One of the few facilities in the district is the Broome County jail in Binghamton, which can only hold about 50 people.
What is a habeas corpus petition?
The phrase habeas corpus is Latin for “you shall have the body.” The principle is simple: the government must justify why it is detaining someone. It traces back to the Magna Carta in 1215 and is enshrined in the U.S. Constitution.
For centuries, habeas corpus has served as a mechanism for courts to step in when other legal checks have failed, according to the Brennan Center for Justice.
That is still how it is being used today, though the context has changed.
In the current immigration system, detained immigrants are increasingly filing these petitions in federal court to argue they are being held without legal justification — denied bond hearings and their constitutional right to due process. Their attorneys argue the government has no legal basis to keep them detained while their immigration cases proceed.
For these immigrants, a habeas petition can determine their future in the United States.
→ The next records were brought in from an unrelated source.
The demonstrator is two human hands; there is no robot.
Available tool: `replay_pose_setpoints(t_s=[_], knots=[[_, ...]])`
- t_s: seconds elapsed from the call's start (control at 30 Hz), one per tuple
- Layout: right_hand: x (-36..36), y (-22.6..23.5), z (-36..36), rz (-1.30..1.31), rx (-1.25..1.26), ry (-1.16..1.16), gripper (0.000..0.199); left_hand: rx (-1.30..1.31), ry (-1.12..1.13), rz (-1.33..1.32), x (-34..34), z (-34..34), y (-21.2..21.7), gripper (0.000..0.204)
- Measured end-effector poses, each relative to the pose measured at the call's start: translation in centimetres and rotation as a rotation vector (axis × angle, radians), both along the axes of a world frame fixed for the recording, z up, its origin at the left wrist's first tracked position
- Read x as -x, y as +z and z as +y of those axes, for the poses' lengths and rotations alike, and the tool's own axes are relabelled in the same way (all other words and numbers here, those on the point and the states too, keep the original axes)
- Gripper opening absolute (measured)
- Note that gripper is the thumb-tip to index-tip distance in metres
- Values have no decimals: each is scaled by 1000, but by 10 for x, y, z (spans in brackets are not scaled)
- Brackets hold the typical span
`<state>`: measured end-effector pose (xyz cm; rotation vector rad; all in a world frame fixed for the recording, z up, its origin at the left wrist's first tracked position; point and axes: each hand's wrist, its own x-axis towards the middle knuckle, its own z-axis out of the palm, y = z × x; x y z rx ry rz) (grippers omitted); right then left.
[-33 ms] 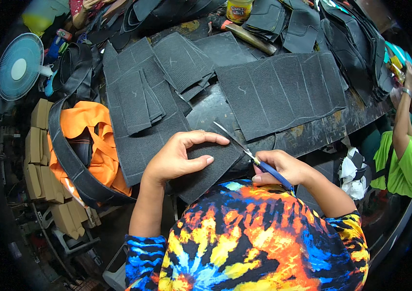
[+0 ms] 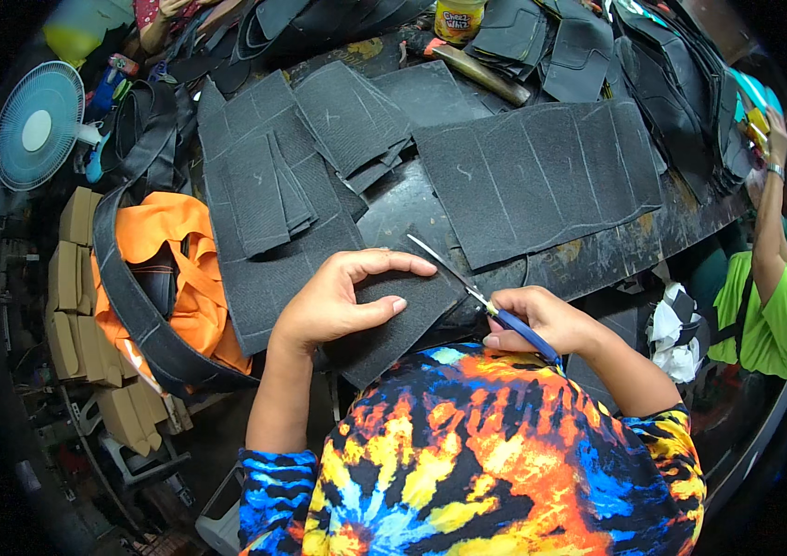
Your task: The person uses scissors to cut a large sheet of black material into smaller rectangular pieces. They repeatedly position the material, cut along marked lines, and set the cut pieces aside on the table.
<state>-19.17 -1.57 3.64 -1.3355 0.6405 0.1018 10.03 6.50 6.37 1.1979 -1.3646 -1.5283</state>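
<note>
My left hand [image 2: 338, 301] grips a small black textured sheet [image 2: 393, 320] at the table's near edge. Its thumb lies on top, its forefinger runs along the far edge, and the other fingers are hidden. In my right hand [image 2: 542, 320] is a pair of scissors [image 2: 509, 320] with blue handles. The blades lie across the sheet's right side and look nearly closed, their tips just past my left forefinger. Beyond my hands lies a wide black sheet [image 2: 542, 176] marked with pale lines. To the left, smaller cut pieces [image 2: 268, 199] rest on a long black sheet [image 2: 241, 292].
A hammer [image 2: 482, 72] and a yellow tub [image 2: 458, 20] stand at the back, near stacked black pieces [image 2: 579, 60]. Orange cloth [image 2: 162, 232] fills a black-rimmed container at left, below a fan [image 2: 38, 130]. A person in green [image 2: 764, 301] works at right.
My hands and the scissors stay almost where they were. At the right, the other person's hand has shifted slightly, and more of a yellow thing shows beside it.
</note>
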Motion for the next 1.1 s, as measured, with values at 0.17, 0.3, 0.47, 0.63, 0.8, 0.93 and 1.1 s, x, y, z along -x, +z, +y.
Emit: replay_pose_setpoints(t_s=[0.17,0.3,0.47,0.63,0.8,0.93,1.1], knots=[[1,-1,-2,-5,-23,55,28,17,-96,7,-5,-1,-2,39],[2,-3,-5,-15,-117,42,28,35,-186,-29,-6,-6,2,39],[36,-9,-5,30,-130,29,28,237,33,-71,-34,-34,21,41],[90,-13,7,126,-253,-40,34,514,711,36,-84,-133,6,44],[104,-15,20,87,-317,-197,35,389,863,-1219,-86,-162,-32,74],[88,-21,20,87,-286,-284,30,605,741,-890,-40,-116,-24,64],[85,-21,18,60,-164,-371,25,24,173,-321,41,-50,-33,66]])
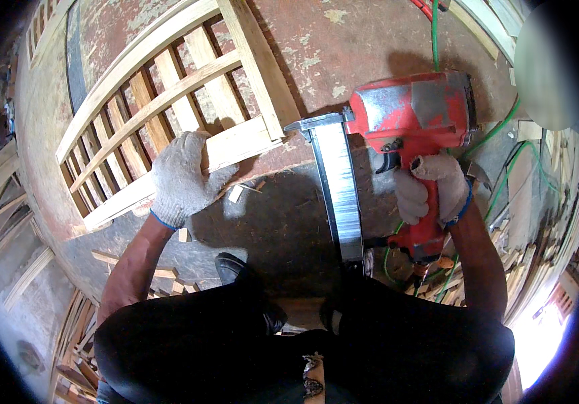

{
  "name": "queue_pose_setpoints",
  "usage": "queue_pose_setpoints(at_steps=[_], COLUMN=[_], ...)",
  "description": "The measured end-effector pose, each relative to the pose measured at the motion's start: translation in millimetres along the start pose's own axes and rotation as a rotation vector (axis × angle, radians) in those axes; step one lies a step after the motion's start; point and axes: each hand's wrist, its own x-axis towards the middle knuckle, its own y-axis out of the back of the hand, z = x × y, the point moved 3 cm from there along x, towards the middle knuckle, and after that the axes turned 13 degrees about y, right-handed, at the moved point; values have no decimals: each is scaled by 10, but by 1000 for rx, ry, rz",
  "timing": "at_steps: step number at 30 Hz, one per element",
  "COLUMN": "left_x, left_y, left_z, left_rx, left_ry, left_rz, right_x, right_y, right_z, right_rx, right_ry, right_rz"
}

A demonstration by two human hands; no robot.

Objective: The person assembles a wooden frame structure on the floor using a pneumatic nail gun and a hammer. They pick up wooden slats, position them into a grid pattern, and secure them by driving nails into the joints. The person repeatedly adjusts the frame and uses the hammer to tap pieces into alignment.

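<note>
My left hand (183, 176), in a pale knitted glove with a blue cuff, grips the near rail of a slatted wooden frame (252, 64). The thumb lies along the near side and the fingers reach over the top. Pale crosswise slats and a curved middle strip make up the frame, which lies flat. My right hand (443, 185), gloved alike, is wrapped around the handle of a worn red nail gun (414, 111). Its long silver magazine (338, 188) points toward my knees. The nose of the tool is just right of the frame's near corner, apart from it.
The frame rests on a worn red-brown surface (330, 54). Green hoses (504, 124) snake along the right. Small wood offcuts (235, 194) lie beside my left hand. Loose wooden strips are piled at right (525, 269) and left (27, 279). My shoe (230, 267) is below.
</note>
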Motion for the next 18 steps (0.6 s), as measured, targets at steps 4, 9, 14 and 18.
queue_pose_setpoints(at_steps=[4, 9, 14, 18], left_x=[0, -10, -21, -33], left_y=[3, 51, 8, 26], left_z=[0, 11, -14, 22], left_rx=[26, 81, 41, 70], left_ry=[14, 104, 60, 68], left_rz=[-29, -144, -67, -54], right_x=[1, 17, 38, 16], right_y=[-11, -131, 18, 143], right_z=[-46, -80, 77, 201], right_rx=[-79, -39, 16, 37], right_ry=[17, 35, 102, 129], right_rz=[-19, 9, -42, 88])
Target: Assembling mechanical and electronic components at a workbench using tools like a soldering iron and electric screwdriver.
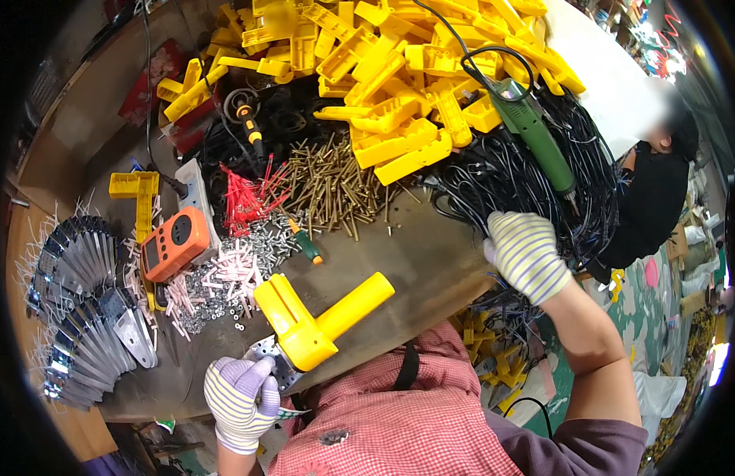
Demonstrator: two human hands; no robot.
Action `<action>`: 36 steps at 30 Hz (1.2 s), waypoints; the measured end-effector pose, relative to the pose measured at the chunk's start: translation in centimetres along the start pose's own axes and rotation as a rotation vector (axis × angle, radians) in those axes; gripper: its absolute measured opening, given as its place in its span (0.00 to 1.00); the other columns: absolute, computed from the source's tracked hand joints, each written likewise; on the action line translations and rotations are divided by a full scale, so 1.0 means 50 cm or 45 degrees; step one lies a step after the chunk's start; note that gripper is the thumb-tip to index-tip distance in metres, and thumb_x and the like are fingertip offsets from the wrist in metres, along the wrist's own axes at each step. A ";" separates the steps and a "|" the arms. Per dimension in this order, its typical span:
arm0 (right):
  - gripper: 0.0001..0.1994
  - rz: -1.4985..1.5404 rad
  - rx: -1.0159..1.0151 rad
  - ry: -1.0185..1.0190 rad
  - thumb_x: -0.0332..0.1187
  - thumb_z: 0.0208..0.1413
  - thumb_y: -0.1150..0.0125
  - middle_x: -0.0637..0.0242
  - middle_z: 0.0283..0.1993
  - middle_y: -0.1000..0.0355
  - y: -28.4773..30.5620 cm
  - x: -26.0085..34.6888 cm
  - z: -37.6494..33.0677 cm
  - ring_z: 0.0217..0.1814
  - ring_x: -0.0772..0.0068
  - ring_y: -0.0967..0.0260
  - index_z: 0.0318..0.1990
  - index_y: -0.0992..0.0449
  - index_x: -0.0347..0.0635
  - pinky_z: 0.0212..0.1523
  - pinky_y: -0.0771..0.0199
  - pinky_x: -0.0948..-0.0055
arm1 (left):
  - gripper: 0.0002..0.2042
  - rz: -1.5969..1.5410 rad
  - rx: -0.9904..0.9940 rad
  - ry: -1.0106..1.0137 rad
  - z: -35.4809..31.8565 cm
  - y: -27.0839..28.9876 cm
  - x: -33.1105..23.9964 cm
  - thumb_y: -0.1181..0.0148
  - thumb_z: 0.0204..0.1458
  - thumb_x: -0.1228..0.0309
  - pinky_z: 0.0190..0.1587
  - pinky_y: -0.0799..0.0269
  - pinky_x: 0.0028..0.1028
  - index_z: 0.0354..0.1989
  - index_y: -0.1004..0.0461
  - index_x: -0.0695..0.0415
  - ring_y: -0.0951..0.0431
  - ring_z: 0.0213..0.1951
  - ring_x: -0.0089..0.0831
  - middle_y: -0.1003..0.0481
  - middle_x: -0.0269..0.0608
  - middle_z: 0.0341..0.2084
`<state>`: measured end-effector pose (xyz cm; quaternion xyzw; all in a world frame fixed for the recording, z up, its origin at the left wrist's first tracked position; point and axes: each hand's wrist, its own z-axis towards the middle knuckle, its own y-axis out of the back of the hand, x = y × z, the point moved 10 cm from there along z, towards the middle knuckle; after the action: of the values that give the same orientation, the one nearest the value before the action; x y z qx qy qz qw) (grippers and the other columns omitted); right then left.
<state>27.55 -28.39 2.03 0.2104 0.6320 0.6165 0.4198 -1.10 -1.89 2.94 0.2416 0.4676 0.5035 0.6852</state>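
My left hand (242, 398), in a white, yellow and purple striped glove, is closed on a perforated metal plate (283, 366). The plate is joined to a yellow plastic housing (302, 343), whose round handle (356, 306) points up and to the right over the table's front edge. My right hand (529, 252), gloved alike, is curled at the near edge of a big heap of black cables (494, 170). Its fingers appear closed round a cable, though their tips are partly hidden.
Yellow plastic shells (375, 59) pile up at the back. A green electric screwdriver (538, 139) lies on the cables. Brass-coloured screws (328, 178), an orange meter (177, 244), a small screwdriver (305, 242) and grey metal plates (86, 262) cover the left. Another person (653, 194) is at right.
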 end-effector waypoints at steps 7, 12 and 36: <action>0.12 1.514 0.115 -0.384 0.37 0.60 0.42 0.72 0.21 0.33 0.038 -0.104 0.017 0.21 0.82 0.37 0.30 0.26 0.38 0.24 0.35 0.77 | 0.19 0.050 -0.002 0.181 0.004 0.011 0.031 0.37 0.41 0.76 0.46 0.32 0.41 0.46 0.23 0.59 0.27 0.39 0.46 0.27 0.47 0.35; 0.10 1.415 -0.035 -0.102 0.34 0.63 0.46 0.68 0.28 0.28 0.074 -0.112 0.014 0.30 0.75 0.32 0.32 0.26 0.38 0.35 0.30 0.74 | 0.28 0.132 0.104 0.180 0.008 -0.008 0.041 0.31 0.42 0.56 0.51 0.35 0.45 0.51 0.25 0.58 0.29 0.45 0.47 0.29 0.48 0.41; 0.23 1.952 -0.170 0.190 0.29 0.58 0.39 0.64 0.36 0.23 0.288 0.118 0.240 0.28 0.81 0.27 0.61 0.34 0.34 0.30 0.29 0.81 | 0.21 0.168 0.332 0.005 0.051 0.008 -0.005 0.33 0.42 0.67 0.29 0.33 0.38 0.48 0.21 0.56 0.27 0.25 0.41 0.29 0.39 0.20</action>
<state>30.11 -14.39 15.54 0.5215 0.2975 0.7843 -0.1563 0.94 -1.61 4.52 0.3580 0.5133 0.4830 0.6125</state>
A new legal interpretation that reshaped ICE detention
Until last summer, there was a key difference between two types of immigration cases. People apprehended at the border were subject to mandatory detention, with limited access to bond hearings. But immigrants who had entered the country without authorization but were not caught at the border — known as “interior” cases — had a clear legal pathway: appear before an immigration judge and request release on bond while their case was decided.
That distinction was effectively erased in September 2025. Following a ruling by the Board of Immigration Appeals, a policy shift reclassified “interior” cases.
Under the new interpretation, someone who has been living in the country for years is now treated the same as someone detained at the border last week, meaning they can be held without the opportunity for a bond hearing.
Asylum seekers were swept into the change as well. People who had entered the country, filed for asylum and been living in their communities while awaiting a court date suddenly found themselves detained with no path forward.
The ruling shut down the typical legal pathway to release, leaving habeas corpus petitions as one of the only options remaining.
How the courts are responding
In some cases, judges have ordered the immediate release of a detainee. More often, they send the case back to immigration court with the instruction to provide a bond hearing.
“It is overwhelmingly just sending people back to do the thing that they should have gotten anyway,” said Lauren DesRosiers, director of the immigration law clinic at Albany Law School.
Paul O’Dwyer, a New York City-based immigration attorney who has represented several immigrants who filed habeas corpus petitions in Western New York, said the federal courts have pushed back “quite vehemently” against the idea that immigrants can be detained indefinitely without access to release proceedings.
“Judges have been very sympathetic to the arguments that people are making about the due process rights of people who are being snapped up and put in detention,” he said.
O’Dwyer describes his clients as people with deep roots in their communities who have spent their lives building a life in this country.
“They have families here, have businesses, they pay taxes,” O’Dwyer said. “And not only are they detaining them, but they’re detaining them and saying they’re not eligible to ever be released.”
Even when a habeas petition succeeds, the process takes a toll. The effect is a compounding strain — on federal courts, attorneys, immigrants and their families.
One habeas petitioner, Rafael, spent four months detained in the Broome County jail before his mother and sister learned from social media how to file a habeas corpus petition on his behalf. A judge ordered his release last February.